Have there been discussions in the past on adding enumerable HashMaps to Solidity?

Current mapping types are very gas-efficient but have several other drawbacks:

  1. Impossible to enumerate keys/values
  2. Unintuitive for devs coming from other languages
  3. Inaccessible to off-chain analysis tools

If there is interest in discussing this, I would be happy to help work on it (I have no experience with CPP, but I’ll manage).
I have a possible spec in mind (that still requires work), but I didn’t wanna share anything before I understand the history and see whether there is interest in implementing such a thing.

This is an inherent limitation of how mappings work. Mappings are relatively cheap because they’re not implemented as a complicated data structure but instead treat the whole storage as a massive array where collisions are unlikely as long as the keys you calculate are random enough.

Impossible to enumerate keys/values

The simple way around it is to store the keys separately if you actually need them. Implementing an iterable mapping is pretty simple. There’s even an example of that in the docs: Iterable Mappings.

You can also find a robust implementation of EnumerableMap in OpenZeppelin.

Inaccessible to off-chain analysis tools

Well, they’re accessible if you have access to a node and can inspect storage. But if you mean that they cannot be easily returned from functions, the issue is that mappings can be massive. A very common use case is to store something for every address that interacts with a contract.

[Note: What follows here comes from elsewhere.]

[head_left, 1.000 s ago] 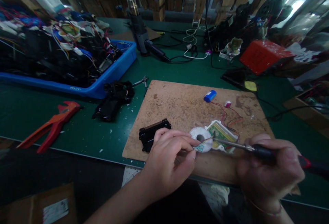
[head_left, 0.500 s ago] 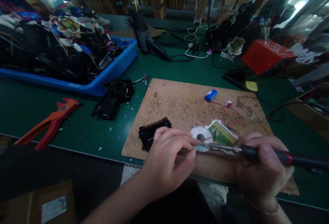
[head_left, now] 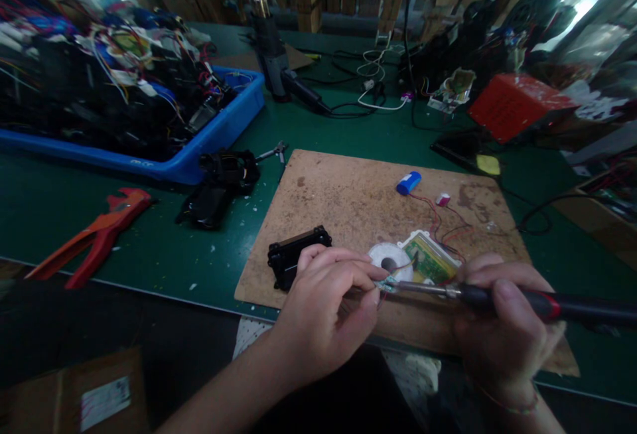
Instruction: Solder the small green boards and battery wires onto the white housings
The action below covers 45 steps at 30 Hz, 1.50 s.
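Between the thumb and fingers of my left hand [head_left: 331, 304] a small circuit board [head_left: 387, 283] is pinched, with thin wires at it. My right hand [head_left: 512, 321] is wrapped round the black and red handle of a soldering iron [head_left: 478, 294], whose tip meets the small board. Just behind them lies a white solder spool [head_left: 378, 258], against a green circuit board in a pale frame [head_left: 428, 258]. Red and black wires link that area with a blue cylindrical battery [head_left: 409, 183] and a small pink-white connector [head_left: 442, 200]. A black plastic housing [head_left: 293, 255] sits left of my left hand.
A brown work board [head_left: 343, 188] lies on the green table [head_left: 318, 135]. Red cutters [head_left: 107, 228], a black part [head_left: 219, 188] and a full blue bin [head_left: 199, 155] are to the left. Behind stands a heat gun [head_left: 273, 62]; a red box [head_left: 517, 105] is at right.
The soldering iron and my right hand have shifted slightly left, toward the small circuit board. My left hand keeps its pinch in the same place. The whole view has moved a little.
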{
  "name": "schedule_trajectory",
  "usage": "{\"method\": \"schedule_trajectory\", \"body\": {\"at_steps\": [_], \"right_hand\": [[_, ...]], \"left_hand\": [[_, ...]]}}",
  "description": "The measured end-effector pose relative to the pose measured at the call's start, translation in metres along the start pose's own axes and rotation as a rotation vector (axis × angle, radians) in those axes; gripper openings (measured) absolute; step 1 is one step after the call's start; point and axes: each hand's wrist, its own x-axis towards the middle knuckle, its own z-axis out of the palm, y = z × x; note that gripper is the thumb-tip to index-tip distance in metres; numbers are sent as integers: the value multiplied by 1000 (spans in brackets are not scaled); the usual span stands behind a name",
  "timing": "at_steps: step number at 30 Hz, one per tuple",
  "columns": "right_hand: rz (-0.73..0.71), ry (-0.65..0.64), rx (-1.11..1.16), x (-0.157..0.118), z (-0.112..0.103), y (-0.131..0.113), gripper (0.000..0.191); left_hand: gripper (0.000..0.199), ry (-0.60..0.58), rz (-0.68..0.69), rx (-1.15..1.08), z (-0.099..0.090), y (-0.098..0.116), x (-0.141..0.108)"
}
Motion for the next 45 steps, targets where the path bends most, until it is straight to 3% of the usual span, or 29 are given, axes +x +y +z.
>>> {"method": "schedule_trajectory", "body": {"at_steps": [28,45], "right_hand": [[61,-51,-55,-2,-2,-3,19],[-3,81,21,4,3,0,18]], "left_hand": [[13,-7,20,17,1,-3,-1],[13,-15,7,9,1,-2,-2]]}}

I have a possible spec in mind (that still requires work), but I didn’t wanna share anything before I understand the history and see whether there is interest in implementing such a thing.

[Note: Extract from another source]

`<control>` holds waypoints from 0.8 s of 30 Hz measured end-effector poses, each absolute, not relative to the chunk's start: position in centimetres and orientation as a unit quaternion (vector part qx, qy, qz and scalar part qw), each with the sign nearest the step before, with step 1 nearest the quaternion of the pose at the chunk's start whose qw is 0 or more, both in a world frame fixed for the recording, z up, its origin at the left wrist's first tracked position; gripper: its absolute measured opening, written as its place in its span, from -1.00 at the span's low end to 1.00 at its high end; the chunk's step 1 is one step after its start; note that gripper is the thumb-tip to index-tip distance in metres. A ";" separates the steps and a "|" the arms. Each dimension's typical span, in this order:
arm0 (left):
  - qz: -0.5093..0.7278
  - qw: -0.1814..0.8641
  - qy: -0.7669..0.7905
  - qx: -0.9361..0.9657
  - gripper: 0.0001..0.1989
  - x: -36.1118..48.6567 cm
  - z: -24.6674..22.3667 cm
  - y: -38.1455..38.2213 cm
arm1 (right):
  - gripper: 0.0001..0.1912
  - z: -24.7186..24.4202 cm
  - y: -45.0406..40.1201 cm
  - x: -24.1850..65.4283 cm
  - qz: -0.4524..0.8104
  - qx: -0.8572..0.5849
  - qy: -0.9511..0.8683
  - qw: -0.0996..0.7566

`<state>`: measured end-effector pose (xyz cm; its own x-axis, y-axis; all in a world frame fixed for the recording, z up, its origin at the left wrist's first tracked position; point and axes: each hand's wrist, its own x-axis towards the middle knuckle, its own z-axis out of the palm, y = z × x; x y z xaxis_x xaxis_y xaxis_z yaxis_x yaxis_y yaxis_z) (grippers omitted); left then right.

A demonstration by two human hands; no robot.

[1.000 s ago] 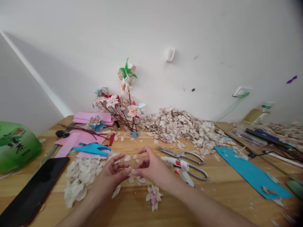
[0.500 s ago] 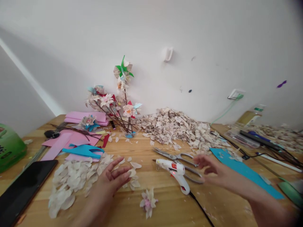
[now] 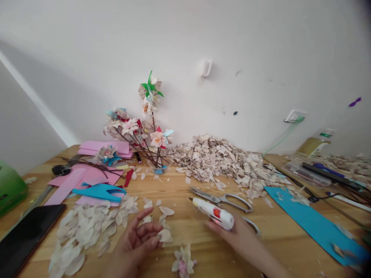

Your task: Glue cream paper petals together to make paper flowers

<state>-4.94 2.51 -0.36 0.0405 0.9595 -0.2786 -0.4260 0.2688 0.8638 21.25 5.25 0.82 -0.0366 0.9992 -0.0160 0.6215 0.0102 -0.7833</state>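
My left hand (image 3: pixel 140 241) is half curled above the table, left of centre. Between its thumb and fingertips is a pale dried petal (image 3: pixel 165 235). My right hand (image 3: pixel 236 233) is wrapped round the handle of a white hot glue gun (image 3: pixel 213 213), its nozzle pointing left and a small red light glowing. The handle is hidden by the hand. Just behind the gun lies a pair of metal scissors (image 3: pixel 223 198), one loop partly covered. A pale petal flower with a pink centre (image 3: pixel 183 262) rests on the table between my hands.
Loose petals (image 3: pixel 84 227) lie left, beside a black phone (image 3: pixel 27 235) and blue cut paper (image 3: pixel 100 192). At the back are flower stems in a small cup (image 3: pixel 159 169) and a heap of dried flakes (image 3: pixel 214 158). A blue sheet (image 3: pixel 310 220) lies right.
My right hand has moved left from the scissors' loops and taken hold of the glue gun, tilting it. My left hand has come slightly nearer with the petal.
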 end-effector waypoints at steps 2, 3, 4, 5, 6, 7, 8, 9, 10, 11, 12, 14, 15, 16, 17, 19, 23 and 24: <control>0.524 0.661 0.445 0.301 -0.39 -5.1 -1.0 2.5 | -0.69 1.6 4.3 21.2 0.391 -0.598 -0.625 0.315; 0.525 0.662 0.441 0.304 -0.40 -5.1 -1.4 2.5 | -0.69 1.9 3.9 21.1 0.426 -0.584 -0.615 0.315; 0.527 0.663 0.435 0.306 -0.42 -5.1 -1.7 2.6 | -0.69 2.3 3.4 20.9 0.460 -0.567 -0.610 0.308; 0.530 0.663 0.429 0.309 -0.44 -5.1 -1.9 2.6 | -0.68 2.6 3.0 20.7 0.494 -0.547 -0.607 0.297; 0.533 0.664 0.423 0.311 -0.45 -5.1 -2.1 2.7 | -0.65 2.8 2.8 20.4 0.532 -0.520 -0.606 0.281; 0.535 0.664 0.418 0.313 -0.47 -5.0 -2.2 2.7 | -0.62 3.1 2.6 20.0 0.572 -0.488 -0.605 0.263; 0.535 0.665 0.415 0.315 -0.48 -5.0 -2.2 2.8 | -0.61 3.3 2.4 19.6 0.608 -0.456 -0.600 0.249; 0.534 0.666 0.413 0.317 -0.50 -5.0 -2.2 2.8 | -0.62 3.5 2.4 19.2 0.638 -0.426 -0.595 0.240; 0.533 0.666 0.413 0.318 -0.51 -5.0 -2.1 2.8 | -0.64 3.6 2.4 18.9 0.656 -0.405 -0.592 0.237; 0.530 0.667 0.414 0.320 -0.52 -5.0 -2.0 2.8 | -0.66 3.7 2.5 18.6 0.664 -0.391 -0.591 0.239; 0.528 0.668 0.413 0.322 -0.53 -5.0 -1.9 2.7 | -0.67 3.7 2.5 18.4 0.664 -0.383 -0.593 0.246; 0.524 0.672 0.412 0.323 -0.53 -5.0 -1.8 2.6 | -0.68 3.7 2.7 18.3 0.653 -0.388 -0.596 0.261; 0.522 0.673 0.412 0.323 -0.54 -5.0 -1.8 2.6 | -0.67 3.7 2.7 18.4 0.648 -0.393 -0.597 0.265; 0.519 0.675 0.414 0.323 -0.53 -5.0 -1.7 2.6 | -0.66 3.6 2.7 18.5 0.644 -0.397 -0.597 0.267; 0.517 0.675 0.417 0.321 -0.53 -5.0 -1.7 2.5 | -0.65 3.5 2.6 18.7 0.640 -0.402 -0.598 0.267; 0.517 0.675 0.422 0.316 -0.52 -5.0 -1.6 2.6 | -0.63 3.2 2.5 19.1 0.627 -0.418 -0.604 0.259; 0.522 0.672 0.424 0.310 -0.50 -5.0 -1.4 2.4 | -0.62 2.9 2.3 19.6 0.605 -0.452 -0.611 0.237; 0.522 0.671 0.427 0.309 -0.51 -5.0 -1.4 2.4 | -0.62 3.0 2.3 19.5 0.605 -0.446 -0.615 0.238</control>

I think this is something that should be done in external libraries, not in the compiler. I’d recommend taking a look at OpenZeppelin’s EnumerableMap I linked above to see if you can improve it.

It’s not something that we’d add to the language itself though unless it’s an elementary building block for other data structures as the mapping currently is. More complex structures should be built by library authors and the goal of the compiler is only to give them tools to make that possible. For example we’d rather work on finally adding generics to the language than implement specific data structures ourselves.

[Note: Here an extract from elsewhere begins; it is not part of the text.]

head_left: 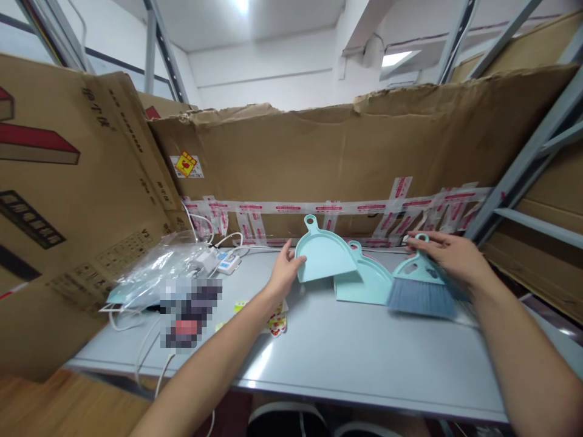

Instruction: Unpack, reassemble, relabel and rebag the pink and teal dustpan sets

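My left hand (286, 267) grips the left edge of a light-teal dustpan (324, 254), thumb on its face, and holds it tilted up above the table. Behind its right side, a second teal dustpan (370, 284) rests on the table and is partly covered by the first. Over on the right, my right hand (450, 254) is closed at the handle of a small teal hand brush (421, 294). The brush's grey-blue bristles hang downward beside the second dustpan. Something bluish behind the brush, under my right hand, is mostly hidden.
Clear plastic packaging (159, 273), white adapters (229, 262) and cables lie on the grey table (364, 358) at left. Near my left forearm are colourful stickers (277, 321) and a pixelated object (191, 312). Taped cardboard (296, 158) walls the back; metal shelf posts stand at right.
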The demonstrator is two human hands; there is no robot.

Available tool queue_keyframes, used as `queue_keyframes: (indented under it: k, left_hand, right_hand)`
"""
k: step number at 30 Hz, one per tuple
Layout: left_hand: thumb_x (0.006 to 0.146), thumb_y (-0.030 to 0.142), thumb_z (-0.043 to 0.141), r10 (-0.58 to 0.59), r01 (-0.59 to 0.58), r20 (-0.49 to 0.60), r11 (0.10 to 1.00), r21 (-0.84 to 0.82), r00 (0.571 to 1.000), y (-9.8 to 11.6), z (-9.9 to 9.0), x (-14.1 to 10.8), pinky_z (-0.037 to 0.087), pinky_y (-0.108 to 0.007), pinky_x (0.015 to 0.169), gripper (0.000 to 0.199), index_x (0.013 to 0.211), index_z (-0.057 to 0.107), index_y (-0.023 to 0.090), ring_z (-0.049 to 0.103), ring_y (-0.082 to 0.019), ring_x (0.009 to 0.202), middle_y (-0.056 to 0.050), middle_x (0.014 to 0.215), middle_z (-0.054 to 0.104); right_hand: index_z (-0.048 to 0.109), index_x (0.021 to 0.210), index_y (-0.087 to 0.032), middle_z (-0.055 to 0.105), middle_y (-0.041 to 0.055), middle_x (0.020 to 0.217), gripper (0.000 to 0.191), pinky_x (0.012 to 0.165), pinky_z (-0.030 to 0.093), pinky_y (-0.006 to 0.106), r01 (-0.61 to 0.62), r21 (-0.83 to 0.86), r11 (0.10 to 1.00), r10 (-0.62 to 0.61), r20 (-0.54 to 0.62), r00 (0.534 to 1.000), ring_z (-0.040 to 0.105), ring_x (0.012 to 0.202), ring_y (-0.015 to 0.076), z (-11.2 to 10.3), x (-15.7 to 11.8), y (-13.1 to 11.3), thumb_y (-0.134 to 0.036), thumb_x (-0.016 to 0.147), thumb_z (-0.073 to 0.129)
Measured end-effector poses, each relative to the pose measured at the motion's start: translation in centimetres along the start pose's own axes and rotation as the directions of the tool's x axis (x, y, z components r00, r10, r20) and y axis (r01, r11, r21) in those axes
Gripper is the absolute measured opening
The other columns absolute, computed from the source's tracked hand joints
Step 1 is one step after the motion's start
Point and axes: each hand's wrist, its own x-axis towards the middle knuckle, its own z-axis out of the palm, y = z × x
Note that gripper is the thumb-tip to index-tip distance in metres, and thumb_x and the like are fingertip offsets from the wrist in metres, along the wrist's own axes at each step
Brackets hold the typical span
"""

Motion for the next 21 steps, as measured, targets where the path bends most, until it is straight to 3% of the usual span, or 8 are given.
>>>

I should have mentioned that I am familiar with current solutions. I am also familiar with mapping’s storage layout and the technical details of why they are not enumerable/iterable.

Current solutions like the ones linked are:

  1. Storage-inefficient (e.g. 5 slots per key-value pair for the IterableMapping)
  2. Run-time expensive (require iterating over keys array)
  3. Clumsy to implement (using a library for something most devs expect out-of-the-box; evidently - OpenZeppelin themselves don’t use these in their ERC-20/ERC-721 implementations)

Regarding data accessibility - due to the storage layout scheme used for mappings, even having direct access to the LevelDB doesn’t let you enumerate mappings. Actually - you can’t associate slots to variables even if you traverse the entire storage trie because the keys are ran through keccak to generate the slot.

What I have in mind is more akin to Java’s HashMap:

I believe we can use a scheme that lets us enumerate more cheaply and uses up to 3 slots per key/value pair (the more pairs, the closer the ratio trends to 2 slots per pair). And I’m sure we can even come up with something better than my trivial attempt :slight_smile: